EXERCISE GOAL: Your task is to copy each line of the records that includes the string "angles".

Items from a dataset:
----------------------------------------

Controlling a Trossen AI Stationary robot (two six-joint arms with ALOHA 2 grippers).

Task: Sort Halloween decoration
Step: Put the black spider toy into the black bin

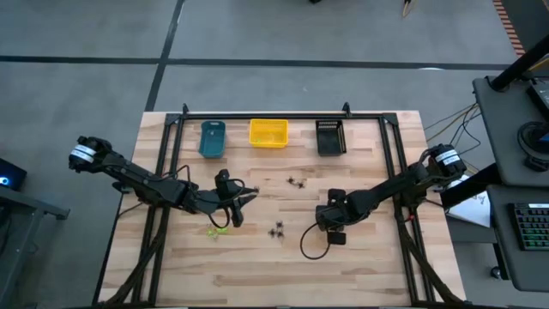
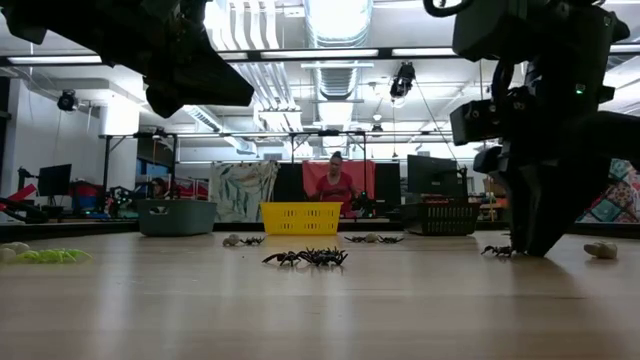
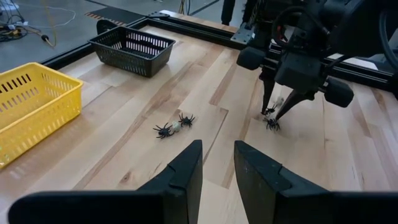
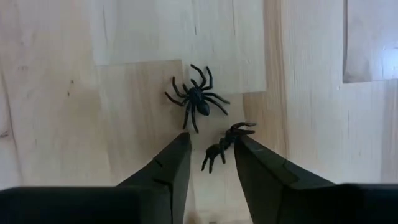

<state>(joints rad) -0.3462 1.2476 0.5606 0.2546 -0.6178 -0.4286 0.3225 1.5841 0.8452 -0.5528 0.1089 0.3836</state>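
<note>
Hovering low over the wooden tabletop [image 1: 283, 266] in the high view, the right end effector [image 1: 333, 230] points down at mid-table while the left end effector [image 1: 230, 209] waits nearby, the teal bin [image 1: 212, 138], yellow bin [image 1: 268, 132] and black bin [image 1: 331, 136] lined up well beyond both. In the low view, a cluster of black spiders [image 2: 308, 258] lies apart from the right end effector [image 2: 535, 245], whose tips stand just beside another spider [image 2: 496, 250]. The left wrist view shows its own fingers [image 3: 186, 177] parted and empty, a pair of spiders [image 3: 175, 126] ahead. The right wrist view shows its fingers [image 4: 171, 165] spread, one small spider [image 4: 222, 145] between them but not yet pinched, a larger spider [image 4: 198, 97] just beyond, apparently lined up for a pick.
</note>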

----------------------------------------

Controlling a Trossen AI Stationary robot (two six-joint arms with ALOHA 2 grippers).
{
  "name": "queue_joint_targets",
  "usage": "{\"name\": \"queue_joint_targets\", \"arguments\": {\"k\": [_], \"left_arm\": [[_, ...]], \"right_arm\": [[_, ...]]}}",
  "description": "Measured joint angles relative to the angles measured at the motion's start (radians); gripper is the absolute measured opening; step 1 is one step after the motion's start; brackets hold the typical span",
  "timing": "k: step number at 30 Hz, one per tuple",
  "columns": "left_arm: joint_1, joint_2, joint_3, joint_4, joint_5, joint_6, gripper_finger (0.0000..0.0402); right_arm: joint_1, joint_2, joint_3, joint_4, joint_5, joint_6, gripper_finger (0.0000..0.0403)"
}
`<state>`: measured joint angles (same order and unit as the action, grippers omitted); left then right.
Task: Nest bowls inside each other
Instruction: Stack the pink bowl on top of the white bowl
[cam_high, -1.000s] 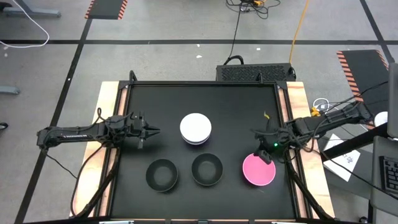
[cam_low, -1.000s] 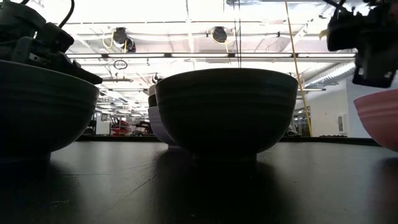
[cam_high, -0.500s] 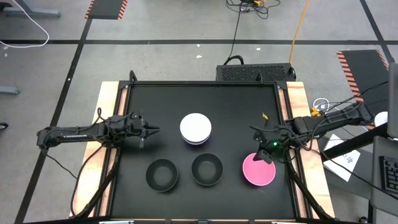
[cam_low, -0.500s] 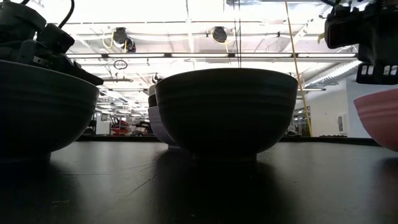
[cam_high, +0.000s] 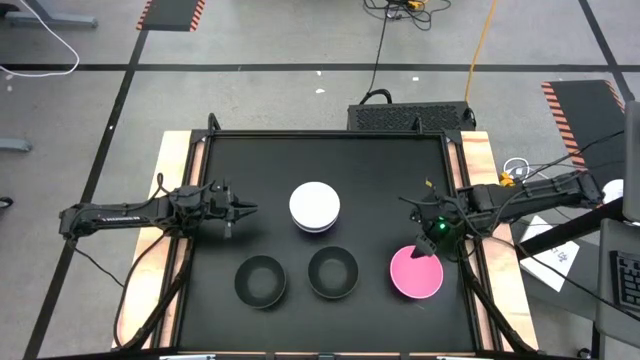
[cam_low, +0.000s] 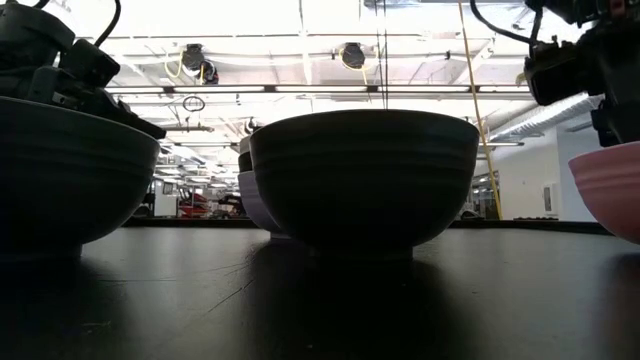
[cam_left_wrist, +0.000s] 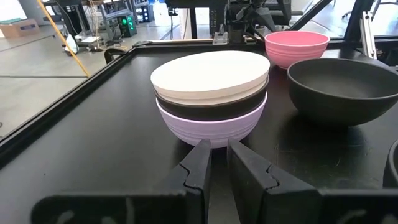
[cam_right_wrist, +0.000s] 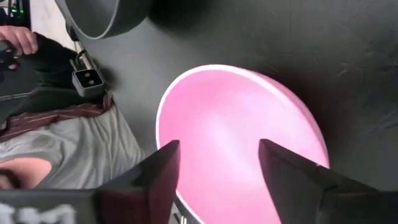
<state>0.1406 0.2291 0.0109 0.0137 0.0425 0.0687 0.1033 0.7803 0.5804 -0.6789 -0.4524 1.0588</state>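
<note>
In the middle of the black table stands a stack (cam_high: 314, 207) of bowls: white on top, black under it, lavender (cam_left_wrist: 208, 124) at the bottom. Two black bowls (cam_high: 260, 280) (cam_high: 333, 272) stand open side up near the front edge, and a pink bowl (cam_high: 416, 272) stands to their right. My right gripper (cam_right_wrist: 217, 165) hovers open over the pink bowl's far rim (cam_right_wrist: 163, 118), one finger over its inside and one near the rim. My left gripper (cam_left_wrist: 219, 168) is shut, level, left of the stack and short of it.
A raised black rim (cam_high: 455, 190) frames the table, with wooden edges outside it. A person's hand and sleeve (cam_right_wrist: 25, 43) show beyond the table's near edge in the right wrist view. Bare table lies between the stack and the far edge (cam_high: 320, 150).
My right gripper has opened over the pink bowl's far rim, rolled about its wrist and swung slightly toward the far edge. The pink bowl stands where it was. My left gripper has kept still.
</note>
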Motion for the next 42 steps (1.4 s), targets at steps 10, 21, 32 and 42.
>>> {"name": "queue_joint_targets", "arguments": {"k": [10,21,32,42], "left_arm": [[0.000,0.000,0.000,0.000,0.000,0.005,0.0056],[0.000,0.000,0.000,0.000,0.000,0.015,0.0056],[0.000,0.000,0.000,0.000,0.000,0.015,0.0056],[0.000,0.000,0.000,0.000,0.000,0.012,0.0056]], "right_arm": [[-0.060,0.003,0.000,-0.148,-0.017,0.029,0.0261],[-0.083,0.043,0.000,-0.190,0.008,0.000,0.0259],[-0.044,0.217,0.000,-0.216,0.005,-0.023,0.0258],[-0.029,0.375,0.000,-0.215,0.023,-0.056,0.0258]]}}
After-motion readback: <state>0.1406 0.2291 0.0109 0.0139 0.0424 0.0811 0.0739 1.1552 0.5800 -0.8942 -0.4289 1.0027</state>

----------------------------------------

COMPLETED EXERCISE:
  "description": "Measured joint angles relative to the angles measured at the motion's start (radians); gripper is the absolute measured opening; step 1 is one step after the motion's start; brackets hold the typical span",
`<state>`: measured joint angles (same order and unit as the action, grippers omitted); left then right.

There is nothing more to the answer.